In December 2014, Teekay Offshore was awarded a five-year charter contract for Petrojarl 1 at an annual rate of $50 million. The vessel was first upgraded by Damen Shiprepair and Conversion to fulfil the specific needs to operate the Atlanta heavy oil field and should be delivered in the second half of 2016.

Outlook

Oliva is planned to be developed as a tie-back to the nearby Atlanta field because, with the current knowledge of the field, it cannot be economically developed alone. Moreover, only one well has been drilled in the Oliva field, in 1993, and its development hinges on the outcome of the 2018 appraisal. A second well should be drilled within the next three years to verify the reserves and the productivity of the area.

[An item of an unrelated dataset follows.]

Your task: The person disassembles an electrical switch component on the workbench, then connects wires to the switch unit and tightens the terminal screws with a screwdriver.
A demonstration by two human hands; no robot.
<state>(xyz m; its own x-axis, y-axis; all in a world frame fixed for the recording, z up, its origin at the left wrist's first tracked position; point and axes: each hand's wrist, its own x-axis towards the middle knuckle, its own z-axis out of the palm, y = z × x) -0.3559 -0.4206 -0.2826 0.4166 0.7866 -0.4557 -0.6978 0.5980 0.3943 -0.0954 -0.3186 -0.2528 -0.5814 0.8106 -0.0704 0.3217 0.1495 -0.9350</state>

"The Oliva field is one of two heavy oil accumulations under development in Block BS-4, located in the north of the Santos Basin 190km south-east of Rio de Janeiro."

Oliva is a deepwater field that contains heavy oil of 14º API in a shallow reservoir. To ensure an economic development, the reservoir needs to present good characteristics to offset the poor quality of the crude. Furthermore, the development of the field requires specific technologies such as sand control completion, a high-power artificial lift pumping system, specific flow assurance procedures and specific crude treatment similar to the system contracted for the Atlanta field.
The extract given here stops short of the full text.